内閣府の知的財産戦略推進事務局は3月28日、2025年の国の知的財産に関する戦略などをまとめる「知的財産推進計画 2025」の策定に向け、国民に対して実施した意見募集の結果を公表した。個人からの意見全940件のうち、739件が「AIと知的財産」分野に集中。全体の約78%を占め、生成AIの学習などに関して規制を求める声が多く見られた。
同分野では「現在行われている(AIの)データの学習に関してはどう考えても法の方が追い付いてないだけのように思う」などとして、生成AIによる画像や音声の学習に関し、法規制を求める声が多く集まった。一方、規制を求めながらもAIの活用自体は否定せず、「AI生成物に関しては、生成AIの使用の有無や、他者の知的財産の寄与度について開示義務を設け、透明性を確保することが必要」とする意見も見られた。
法人・団体についても同様に意見を募集した。例えばソフトバンクは「特許法同様、AI技術革新に即した意匠法の在り方を議論することに賛同する。一方で、公開されたデザインがAIを用いて創作されたものか否か、現時点での技術や法的枠組みでは正確に把握することが難しい場合がある」「機械的に識別可能で統一的な仕組みや記載ルール(ガイドライン等)を検討頂くことを希望する」といった意見を寄せた。
今回の意見募集は、24年の知的財産推進計画を踏まえたもの。政府は同計画で、生成AI技術の急速な発展により、知的財産権の侵害に対する懸念が増加したと分析。「AI技術の進歩と知的財産権の適切な保護が両立するエコシステム」の実現に向け、生成AIと知的財産の関係をまとめたクリエイター向け資料を公開するなどの取り組みを実施してきた。
これを踏まえ、24年の計画から見直すべき点や、25年の計画で新しく盛り込むべき施策などを募集。
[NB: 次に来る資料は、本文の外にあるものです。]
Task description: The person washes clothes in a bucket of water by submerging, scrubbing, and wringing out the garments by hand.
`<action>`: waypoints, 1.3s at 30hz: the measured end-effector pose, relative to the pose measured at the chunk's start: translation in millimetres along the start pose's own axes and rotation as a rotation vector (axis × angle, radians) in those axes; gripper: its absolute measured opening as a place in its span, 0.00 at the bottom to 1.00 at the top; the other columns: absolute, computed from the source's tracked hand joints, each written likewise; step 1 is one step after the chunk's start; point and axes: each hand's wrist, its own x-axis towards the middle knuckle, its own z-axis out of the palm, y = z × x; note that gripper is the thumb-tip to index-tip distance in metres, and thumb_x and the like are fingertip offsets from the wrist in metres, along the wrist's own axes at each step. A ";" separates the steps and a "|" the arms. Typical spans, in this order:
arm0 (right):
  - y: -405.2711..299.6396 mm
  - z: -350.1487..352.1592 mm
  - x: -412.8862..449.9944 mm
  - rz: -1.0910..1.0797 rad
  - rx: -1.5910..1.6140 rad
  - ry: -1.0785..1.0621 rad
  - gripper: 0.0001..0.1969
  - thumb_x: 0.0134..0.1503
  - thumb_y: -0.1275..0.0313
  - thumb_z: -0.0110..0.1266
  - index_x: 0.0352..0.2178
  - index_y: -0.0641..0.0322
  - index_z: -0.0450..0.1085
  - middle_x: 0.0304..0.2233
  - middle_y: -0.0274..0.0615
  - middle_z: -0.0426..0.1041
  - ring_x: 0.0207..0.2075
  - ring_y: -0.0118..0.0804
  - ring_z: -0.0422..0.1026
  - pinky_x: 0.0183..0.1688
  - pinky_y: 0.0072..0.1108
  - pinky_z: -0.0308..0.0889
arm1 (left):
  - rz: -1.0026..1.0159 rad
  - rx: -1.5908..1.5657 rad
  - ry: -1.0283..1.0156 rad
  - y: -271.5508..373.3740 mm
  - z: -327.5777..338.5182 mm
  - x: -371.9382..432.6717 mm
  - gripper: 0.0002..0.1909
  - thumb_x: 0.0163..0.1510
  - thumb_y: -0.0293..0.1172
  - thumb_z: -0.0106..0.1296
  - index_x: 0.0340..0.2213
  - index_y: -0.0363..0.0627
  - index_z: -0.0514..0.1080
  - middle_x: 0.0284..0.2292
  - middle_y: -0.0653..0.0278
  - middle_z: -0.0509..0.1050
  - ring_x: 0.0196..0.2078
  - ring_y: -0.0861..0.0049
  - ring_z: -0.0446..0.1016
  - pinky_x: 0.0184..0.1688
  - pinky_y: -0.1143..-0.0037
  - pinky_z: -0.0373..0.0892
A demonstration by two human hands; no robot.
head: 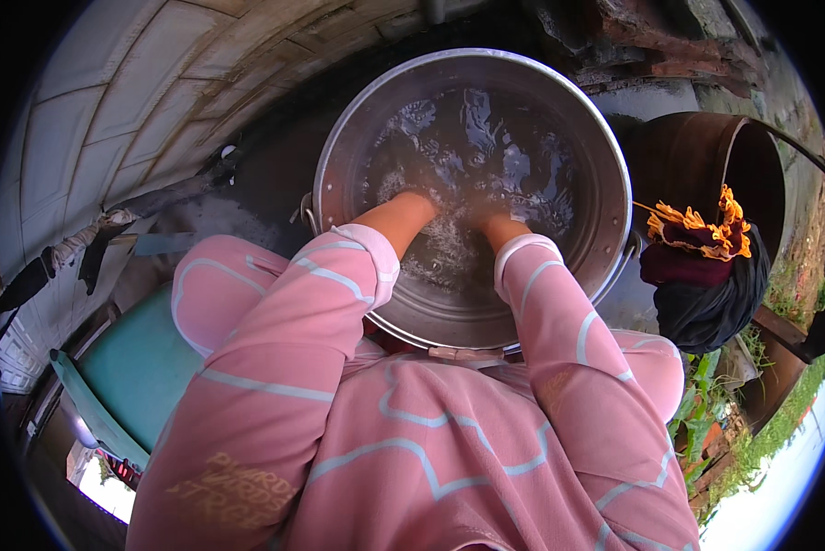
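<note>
A large round metal pot (564,289) with a bail handle (464,353) stands between my knees. It holds dark, rippling water (481,138) with some foam and bubbles. My left hand (414,206) reaches into the water left of the middle, and only the wrist and lower forearm show. Close beside it, my right hand (500,226) dips in the same way. The murky water hides the fingers of both hands, and whatever they touch or hold. Pink sleeves are rolled back above both wrists.
To the right, a dark cloth and a maroon one with orange trim (701,275) hang in a bundle near a brown barrel-like container (688,151). A green plastic tub (137,365) stands at my left. A block wall (150,82) rises at the upper left, with dark cloth strips (116,220) near it.
</note>
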 end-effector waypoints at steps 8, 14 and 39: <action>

24年11月11日から12月20日の間、意見投稿用のWebフォームなどを公開し、AIと知的財産に加え「知財・無形資産への投資による価値創造」「技術流出の防止」など17カテゴリーに分けて意見を募っていた。
なお公開した意見では生成AIを悪用した事例などを挙げているものもあるが、知的財産戦略推進事務局は「寄せられた意見の記載内容について、当事務局として事実関係を確認しているものではない」としている。